JS control-structure abstractions, using tailnest flattening and tailcall optimization
On Jul 8, 2011, at 7:34 AM, Claus Reinke wrote:
Tailcall optimization guarantees that the callbacks will not overflow the runtime stack, and tailnest flattening keeps the level of syntactic nesting independent of the chain length.
ES.next has generators and proper tail calls already. I'm hard-pressed to call the syntax extensions you propose 'more readable" than what can be done with generators and libraries such as taskjs (dherman/taskjs). I have to say @< and expression-forms seem less readable in general.
Tailcall optimization guarantees that the callbacks will not overflow the runtime stack, and tailnest flattening keeps the level of syntactic nesting independent of the chain length.
ES.next has generators and proper tail calls already. I'm hard-pressed to call the syntax extensions you propose 'more readable" than what can be done with generators and libraries such as taskjs (dherman/taskjs). I have to say @< and expression-forms seem less readable in general.

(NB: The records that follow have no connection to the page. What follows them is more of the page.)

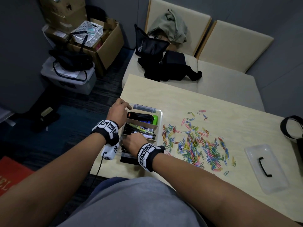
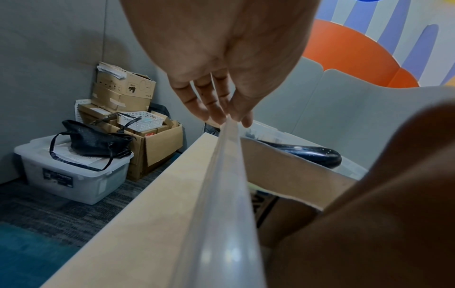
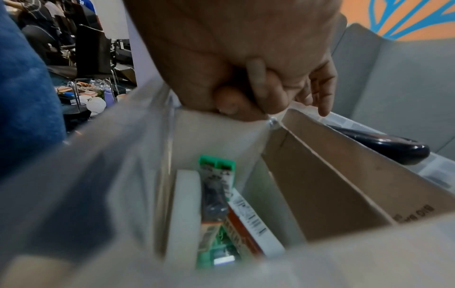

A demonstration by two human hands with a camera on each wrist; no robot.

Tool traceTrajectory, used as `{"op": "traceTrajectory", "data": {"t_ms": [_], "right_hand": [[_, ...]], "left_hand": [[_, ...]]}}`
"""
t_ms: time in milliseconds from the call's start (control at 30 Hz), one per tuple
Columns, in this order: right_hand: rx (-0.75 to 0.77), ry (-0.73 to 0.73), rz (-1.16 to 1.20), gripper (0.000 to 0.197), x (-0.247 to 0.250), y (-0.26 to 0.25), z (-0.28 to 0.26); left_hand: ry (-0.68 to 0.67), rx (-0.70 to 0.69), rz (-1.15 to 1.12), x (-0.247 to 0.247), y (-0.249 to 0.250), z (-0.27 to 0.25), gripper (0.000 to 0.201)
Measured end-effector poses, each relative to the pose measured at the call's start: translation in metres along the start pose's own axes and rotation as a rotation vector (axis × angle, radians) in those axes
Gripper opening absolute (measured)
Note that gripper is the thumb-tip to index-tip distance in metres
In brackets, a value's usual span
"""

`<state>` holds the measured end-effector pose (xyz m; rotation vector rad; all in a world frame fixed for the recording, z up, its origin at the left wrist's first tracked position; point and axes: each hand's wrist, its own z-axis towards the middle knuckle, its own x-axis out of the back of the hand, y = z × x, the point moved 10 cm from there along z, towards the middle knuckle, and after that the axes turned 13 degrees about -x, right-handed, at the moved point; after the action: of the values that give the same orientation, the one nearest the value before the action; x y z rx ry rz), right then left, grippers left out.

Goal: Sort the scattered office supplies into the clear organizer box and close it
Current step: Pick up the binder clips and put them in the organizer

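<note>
On pale wooden table (image 1: 188,102), near-left corner: clear organizer box (image 1: 159,118), light, stiff, slick-walled, steadied at far-left rim by relaxed left hand (image 1: 120,110); right hand (image 1: 133,142) clenched inside, contents unclear; paper clips (image 1: 196,143), light and slippery, best scooped.

- Head view looks steeply down over both forearms at the table (image 1: 229,112).
- Both wrist views sit close behind their fingers (image 2: 209,109), sharing the organizer box (image 3: 320,185).

Pale wooden table (image 1: 229,112) with organizer box (image 1: 159,118), paper clips (image 1: 196,145), clear lid (image 1: 265,167).
</note>
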<state>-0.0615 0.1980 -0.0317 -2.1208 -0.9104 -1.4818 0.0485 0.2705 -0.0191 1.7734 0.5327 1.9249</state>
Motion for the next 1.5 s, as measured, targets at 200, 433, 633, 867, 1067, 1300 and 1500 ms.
{"op": "traceTrajectory", "data": {"t_ms": [200,433,633,867,1067,1300,1500], "right_hand": [[0.027,-0.014,-0.040,0.019,-0.008,-0.001,0.007],[0.042,0.007,0.087,0.027,0.001,0.009,-0.003],[-0.003,-0.033,0.331,0.027,0.002,0.025,-0.013],[-0.069,0.109,0.625,0.024,0.019,0.086,-0.040],[-0.286,0.261,0.765,0.019,0.013,0.178,-0.077],[-0.509,0.253,0.808,0.017,-0.032,0.261,-0.118],[-0.666,0.207,0.749,0.017,-0.085,0.314,-0.156]], "left_hand": [[0.021,-0.004,0.021,0.001,0.002,-0.001,0.026],[0.017,-0.002,0.105,-0.001,0.007,-0.003,0.030],[0.051,0.065,0.199,-0.003,0.016,-0.006,0.028],[0.150,0.084,0.201,-0.013,0.051,-0.006,0.015],[0.162,-0.026,0.173,-0.033,0.115,0.009,0.017],[0.057,-0.194,0.078,-0.089,0.202,0.027,0.020],[-0.066,-0.215,0.046,-0.151,0.249,0.031,0.023]]}}
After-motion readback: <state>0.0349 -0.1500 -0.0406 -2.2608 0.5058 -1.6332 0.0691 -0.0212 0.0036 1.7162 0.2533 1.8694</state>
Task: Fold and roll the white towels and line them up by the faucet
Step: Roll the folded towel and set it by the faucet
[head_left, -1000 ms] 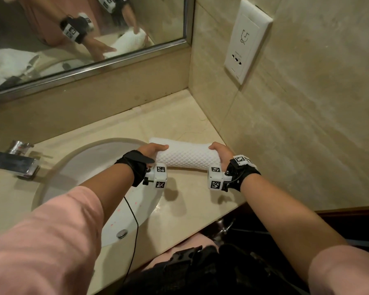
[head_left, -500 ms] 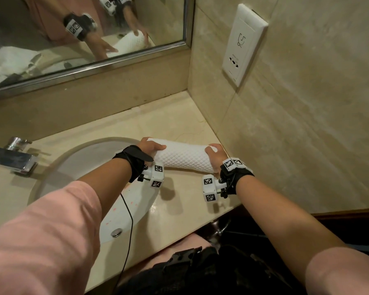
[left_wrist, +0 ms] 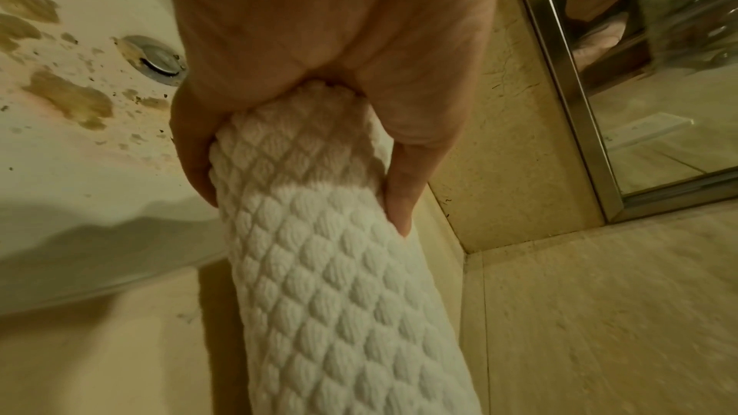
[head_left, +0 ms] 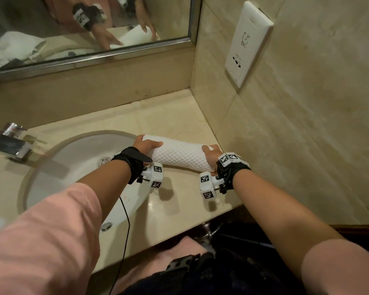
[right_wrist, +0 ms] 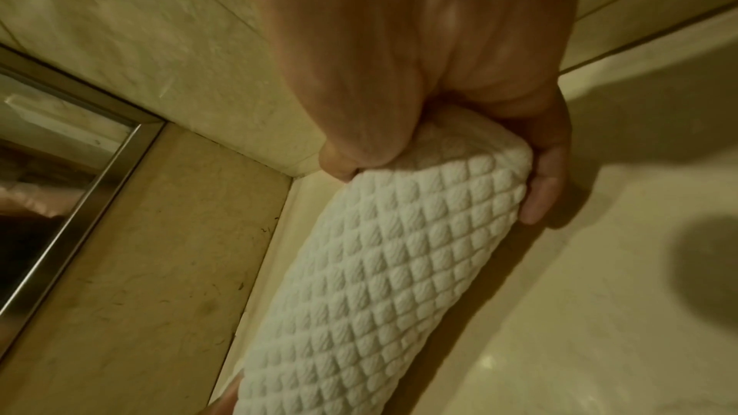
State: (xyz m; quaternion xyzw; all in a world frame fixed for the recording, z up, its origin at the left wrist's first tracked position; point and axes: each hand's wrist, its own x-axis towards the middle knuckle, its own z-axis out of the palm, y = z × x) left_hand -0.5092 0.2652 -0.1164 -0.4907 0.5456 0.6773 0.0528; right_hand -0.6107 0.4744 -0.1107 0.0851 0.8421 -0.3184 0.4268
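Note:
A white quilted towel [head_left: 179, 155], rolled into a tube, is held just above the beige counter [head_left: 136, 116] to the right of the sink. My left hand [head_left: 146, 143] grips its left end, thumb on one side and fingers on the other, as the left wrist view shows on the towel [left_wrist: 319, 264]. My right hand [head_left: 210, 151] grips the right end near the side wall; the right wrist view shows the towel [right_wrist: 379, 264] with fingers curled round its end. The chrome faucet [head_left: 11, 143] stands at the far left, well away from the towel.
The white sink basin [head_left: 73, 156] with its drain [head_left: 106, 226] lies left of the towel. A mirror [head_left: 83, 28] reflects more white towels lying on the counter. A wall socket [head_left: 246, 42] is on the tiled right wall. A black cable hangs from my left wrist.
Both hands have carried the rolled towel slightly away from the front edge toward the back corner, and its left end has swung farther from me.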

'more readable' wrt current function definition and call syntax, whose problems you know very well from your own proposals.
The tailnests.html page in the repo allows you to see sugared and desugared source side-by-side, making the readability improvement obvious - the plain ES version only adds noise.
The current ES syntax is so bad that we are looking at extending the semantics of ES (with generators, with block lambdas) just to give programmers features that they should be able to define in ES already (the only necessary semantic change are proper tail calls).
Generators offer a good cost-benefit ratio, and I'm not even against block-lambdas - they both provide useable syntax for interesting use cases. At least as long as the language is still awkwardly biased towards imperative code ("awkward" because this goes against its prototypical/functional nature).
But you cannot go on adding special language features for every use case: block-lambdas have new features, but as far as control structure abstraction go, they do no help to implement yield (I think?), so we add yield as well; and if (the form of) yield we add is not sufficient for the next use case, then we add ..?
I'd like to get out of this loop where every interesting feature requires a language extension, and move on to being able to define new language features in the language. So I think it would be a serious mistake to use special features as an argument against improving the usability of the core language.
By core language improvements, I mean function definition and call improvements to match the tail call optimization semantic improvement. Function definition improvements are what I thought arrow syntax was about, but that seems stuck, so I suggested a less ambitious alternative. Function call improvements are addressed by a single infix application operation (you know what I think about having to discuss every new infix operation in the language committee).
Also, since you mention task.js: task.js uses generators, my example showed how to implement generators - one coin, different sides. However, while the idea of using generators to emulate non-preemptive threads is good, using the same idea to handle callback chains is overkill. Writing
spawn(function() { var result = yield operation(..); ..operations.. })
uses built-in generators as delimited continuations, just to get a handle on the variable binding context, when the same can be achieved more directly, in current ES syntax:
operation(..).then( function(result) { .. operations.. } )
In the former variant, 'spawn' can stitch the continuations together asynchronously, if 'operation' returns something like a promise, and in the latter variant, '.then' can do the same, without using the built-in generator machinery (also, generators are objects with internal state, not easily copied; this could be a disadvantage when trying to extend the control structure pattern to similar use cases).
Yes, agreed, programmers have been trained to read their variable definitions against the left-to-right text flow, so we'll want some additional 'let-then' sugar for the above, and then
let result <- operation(..); ..operations..
would desugar (preferably without 'this'/'arguments') to
operation(..).then( function(result) { .. operations.. } )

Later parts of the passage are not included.